Nothing but the text belongs in the answer: the listing below, copied exactly, without pictures.

++++++

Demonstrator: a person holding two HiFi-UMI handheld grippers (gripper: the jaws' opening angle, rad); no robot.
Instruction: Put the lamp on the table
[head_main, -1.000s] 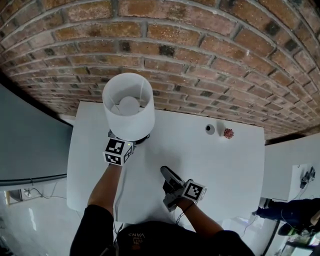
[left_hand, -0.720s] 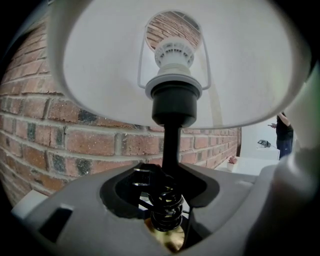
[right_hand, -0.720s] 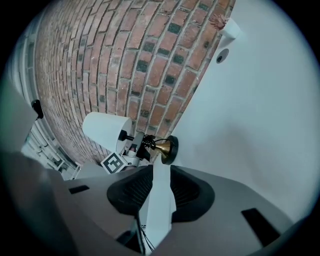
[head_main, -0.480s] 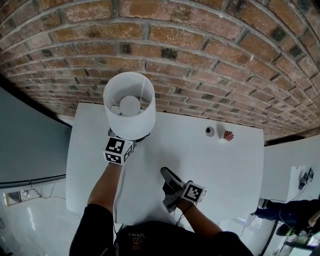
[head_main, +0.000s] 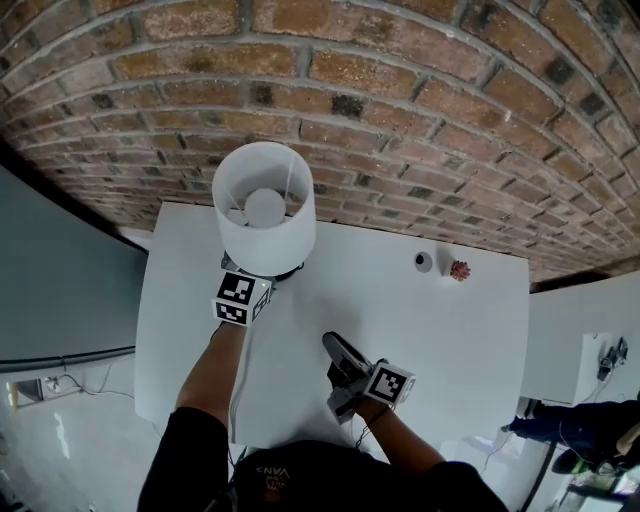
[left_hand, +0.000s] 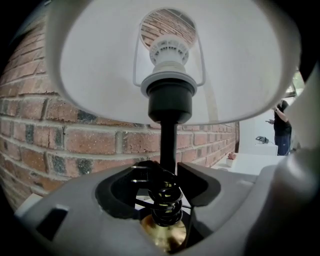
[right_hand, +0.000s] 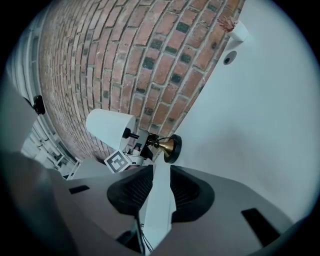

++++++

== RESULT ==
Demonstrator: a person holding two HiFi-UMI handheld grippers (gripper: the jaws' opening angle, rad); no robot.
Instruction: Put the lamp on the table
[head_main, -1.000s] 
[left_hand, -0.720s] 
[right_hand, -0.720s] 
[head_main, -0.480s] 
[head_main, +0.000s] 
[left_hand, +0.000s] 
[right_hand, +0.000s] 

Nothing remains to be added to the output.